Common themes included the scope of coverage (who and what is covered);
imposition of information security safeguards; breach notification requirements
(when, how, triggers, frequency, and exceptions); customer access to and amendment
of records; restrictions on the use of social security numbers; credit freezes on
consumer reports; identity theft penalties; enforcement authorities and causes of
action; and preemption.
The passage of such comprehensive data breach legislation in the 109th Congress
was precluded by jurisdictional concerns, along with unreconcilable approaches on
credit freezes, exceptions for law enforcement and intelligence agencies, exemptions
for financial institutions, data breach notification requirements, notification triggers,
enforcement authorities, and preemption.
The House Financial Services and Energy and Commerce Committees passed
competing bills (H.R. 3997, H.R. 4127), but efforts to reconcile the bills failed. One
issue of contention was whether financial institutions would be exempted because of
existing information security obligations imposed by the Gramm-Leach-Bliley Act
(GLBA).4 The Commerce bill eliminated the regulation of financial institutions with
respect to information security by their functional regulators, and instead gave
enforcement authority to the Federal Trade Commission and state attorneys general.
Another major issue of contention was preemption, with the financial services bill
preempting state data breach laws, and the commerce bill providing for limited
preemption. In the Senate, jurisdictional issues also arose with the Commerce and
Judiciary Committees passing bills (S. 1408, S, 1789), and the Banking Committee
not acting on another bill (S. 3568). Another contentious issue that arose during
consideration concerned notification requirements: should notice of breach occur for
all security breaches or should notification instead be limited to significant breaches.

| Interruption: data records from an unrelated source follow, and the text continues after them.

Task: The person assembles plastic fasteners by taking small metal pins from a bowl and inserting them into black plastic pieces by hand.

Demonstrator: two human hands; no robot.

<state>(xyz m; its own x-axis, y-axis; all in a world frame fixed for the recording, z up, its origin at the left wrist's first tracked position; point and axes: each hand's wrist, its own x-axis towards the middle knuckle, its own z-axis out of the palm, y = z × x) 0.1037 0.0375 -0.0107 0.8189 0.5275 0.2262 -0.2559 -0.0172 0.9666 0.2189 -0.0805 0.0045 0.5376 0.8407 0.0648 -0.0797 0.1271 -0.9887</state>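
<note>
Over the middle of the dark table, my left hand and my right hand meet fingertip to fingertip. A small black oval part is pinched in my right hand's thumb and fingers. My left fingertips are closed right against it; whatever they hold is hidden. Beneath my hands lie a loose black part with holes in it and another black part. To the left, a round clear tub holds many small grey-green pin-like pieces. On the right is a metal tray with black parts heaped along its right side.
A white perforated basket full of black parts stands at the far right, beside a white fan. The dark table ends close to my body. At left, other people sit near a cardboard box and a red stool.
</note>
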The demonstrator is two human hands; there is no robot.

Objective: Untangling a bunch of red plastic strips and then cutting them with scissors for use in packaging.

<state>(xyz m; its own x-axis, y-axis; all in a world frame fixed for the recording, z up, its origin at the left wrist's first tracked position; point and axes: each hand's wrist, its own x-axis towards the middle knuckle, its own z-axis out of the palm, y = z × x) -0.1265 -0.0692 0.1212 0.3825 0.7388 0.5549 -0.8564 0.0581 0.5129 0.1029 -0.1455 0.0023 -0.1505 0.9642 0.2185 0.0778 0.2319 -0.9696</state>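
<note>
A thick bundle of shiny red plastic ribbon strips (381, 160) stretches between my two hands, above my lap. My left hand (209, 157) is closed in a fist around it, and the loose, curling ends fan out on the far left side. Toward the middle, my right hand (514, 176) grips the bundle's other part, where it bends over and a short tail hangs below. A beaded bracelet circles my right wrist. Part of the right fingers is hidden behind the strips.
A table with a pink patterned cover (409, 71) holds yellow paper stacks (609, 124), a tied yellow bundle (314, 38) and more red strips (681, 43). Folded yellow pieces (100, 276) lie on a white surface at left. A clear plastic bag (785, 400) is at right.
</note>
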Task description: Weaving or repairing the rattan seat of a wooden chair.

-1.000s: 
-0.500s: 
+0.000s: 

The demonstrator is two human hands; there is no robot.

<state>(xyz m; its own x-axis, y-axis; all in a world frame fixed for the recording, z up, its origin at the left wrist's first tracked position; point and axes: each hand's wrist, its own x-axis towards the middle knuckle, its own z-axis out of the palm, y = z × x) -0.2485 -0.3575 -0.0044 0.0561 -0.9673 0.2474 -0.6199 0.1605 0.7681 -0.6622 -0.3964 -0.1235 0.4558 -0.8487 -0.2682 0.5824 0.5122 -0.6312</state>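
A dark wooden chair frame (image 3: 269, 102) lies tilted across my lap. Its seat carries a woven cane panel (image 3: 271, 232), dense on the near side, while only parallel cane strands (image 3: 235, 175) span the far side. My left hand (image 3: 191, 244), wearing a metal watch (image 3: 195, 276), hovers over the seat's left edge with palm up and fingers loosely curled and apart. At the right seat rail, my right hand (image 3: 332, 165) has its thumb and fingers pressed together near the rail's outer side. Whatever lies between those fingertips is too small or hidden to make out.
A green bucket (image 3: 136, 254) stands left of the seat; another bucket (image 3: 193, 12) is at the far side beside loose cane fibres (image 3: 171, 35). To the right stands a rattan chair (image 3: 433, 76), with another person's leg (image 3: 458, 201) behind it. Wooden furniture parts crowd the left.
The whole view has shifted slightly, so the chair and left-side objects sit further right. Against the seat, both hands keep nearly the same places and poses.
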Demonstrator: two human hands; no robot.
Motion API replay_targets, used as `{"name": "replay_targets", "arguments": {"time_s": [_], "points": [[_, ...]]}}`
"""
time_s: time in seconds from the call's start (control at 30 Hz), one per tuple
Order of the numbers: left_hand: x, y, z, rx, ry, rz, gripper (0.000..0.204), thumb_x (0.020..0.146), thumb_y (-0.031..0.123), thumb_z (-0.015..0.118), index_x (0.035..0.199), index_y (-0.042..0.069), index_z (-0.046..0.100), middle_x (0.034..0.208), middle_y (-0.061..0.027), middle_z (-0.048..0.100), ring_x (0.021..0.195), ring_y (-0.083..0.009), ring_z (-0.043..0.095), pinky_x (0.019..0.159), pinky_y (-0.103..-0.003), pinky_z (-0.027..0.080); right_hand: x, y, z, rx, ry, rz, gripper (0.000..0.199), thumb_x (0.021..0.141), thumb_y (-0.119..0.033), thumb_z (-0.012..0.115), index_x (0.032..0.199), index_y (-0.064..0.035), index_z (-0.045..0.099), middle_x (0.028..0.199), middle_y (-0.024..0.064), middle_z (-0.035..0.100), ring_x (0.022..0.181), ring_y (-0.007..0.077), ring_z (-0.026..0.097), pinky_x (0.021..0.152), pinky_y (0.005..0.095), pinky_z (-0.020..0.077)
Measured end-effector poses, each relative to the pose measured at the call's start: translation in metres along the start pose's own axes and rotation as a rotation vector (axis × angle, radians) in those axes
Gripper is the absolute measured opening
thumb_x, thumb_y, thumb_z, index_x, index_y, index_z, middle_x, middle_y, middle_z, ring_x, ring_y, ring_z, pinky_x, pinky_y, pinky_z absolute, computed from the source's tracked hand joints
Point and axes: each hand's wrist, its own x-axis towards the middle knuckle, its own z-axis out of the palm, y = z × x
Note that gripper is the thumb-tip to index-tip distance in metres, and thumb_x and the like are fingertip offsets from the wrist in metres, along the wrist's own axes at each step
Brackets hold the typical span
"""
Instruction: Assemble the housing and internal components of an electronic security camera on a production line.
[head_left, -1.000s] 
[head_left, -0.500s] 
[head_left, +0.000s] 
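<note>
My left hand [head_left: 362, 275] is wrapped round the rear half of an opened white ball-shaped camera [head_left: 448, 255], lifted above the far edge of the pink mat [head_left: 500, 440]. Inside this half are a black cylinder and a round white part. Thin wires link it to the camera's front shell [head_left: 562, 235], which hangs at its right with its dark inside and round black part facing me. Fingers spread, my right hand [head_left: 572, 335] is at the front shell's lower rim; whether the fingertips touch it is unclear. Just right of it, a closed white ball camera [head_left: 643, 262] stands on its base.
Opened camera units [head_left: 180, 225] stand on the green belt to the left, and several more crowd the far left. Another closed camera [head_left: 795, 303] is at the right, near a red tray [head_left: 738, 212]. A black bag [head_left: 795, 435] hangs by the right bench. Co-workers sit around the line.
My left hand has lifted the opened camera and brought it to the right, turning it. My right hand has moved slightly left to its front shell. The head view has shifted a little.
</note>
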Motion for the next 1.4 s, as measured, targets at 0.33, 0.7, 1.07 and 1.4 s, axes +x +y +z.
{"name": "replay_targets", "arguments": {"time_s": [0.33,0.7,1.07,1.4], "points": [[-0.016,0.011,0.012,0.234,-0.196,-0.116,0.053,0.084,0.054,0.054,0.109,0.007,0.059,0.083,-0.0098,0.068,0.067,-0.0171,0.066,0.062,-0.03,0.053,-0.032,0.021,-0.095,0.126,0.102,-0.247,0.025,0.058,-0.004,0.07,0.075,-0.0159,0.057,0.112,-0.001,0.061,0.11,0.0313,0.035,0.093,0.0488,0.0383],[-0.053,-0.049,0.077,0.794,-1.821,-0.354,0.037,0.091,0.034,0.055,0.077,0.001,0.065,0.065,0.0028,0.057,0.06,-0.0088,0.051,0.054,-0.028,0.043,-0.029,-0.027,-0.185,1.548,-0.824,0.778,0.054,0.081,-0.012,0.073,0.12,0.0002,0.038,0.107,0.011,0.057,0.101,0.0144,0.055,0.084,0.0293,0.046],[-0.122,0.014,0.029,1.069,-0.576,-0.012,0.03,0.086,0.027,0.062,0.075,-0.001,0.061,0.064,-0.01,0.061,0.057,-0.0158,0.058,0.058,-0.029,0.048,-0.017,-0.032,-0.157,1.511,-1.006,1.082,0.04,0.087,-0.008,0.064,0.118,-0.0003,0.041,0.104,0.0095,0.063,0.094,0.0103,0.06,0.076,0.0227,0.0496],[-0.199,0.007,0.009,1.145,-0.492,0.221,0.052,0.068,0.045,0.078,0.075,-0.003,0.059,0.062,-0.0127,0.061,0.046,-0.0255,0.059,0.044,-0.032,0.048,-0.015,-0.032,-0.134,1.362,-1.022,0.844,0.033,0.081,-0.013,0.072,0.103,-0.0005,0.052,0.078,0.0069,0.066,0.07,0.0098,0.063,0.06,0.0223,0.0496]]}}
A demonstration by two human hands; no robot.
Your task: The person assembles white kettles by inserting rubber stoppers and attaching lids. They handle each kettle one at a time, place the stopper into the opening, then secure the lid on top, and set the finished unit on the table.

Another obstacle to passage was the permissibility of credit freezes. The House
Commerce bill would have let the states regulate credit freezes but allowed consumer
access to and correction of personal information in data broker files, but the Financial
Services bill would have set a national standard allowing victims of identity theft to
freeze their credit files. The question of the relationship of federal legislation to state
data breach notification, data security, and credit freeze laws was paramount.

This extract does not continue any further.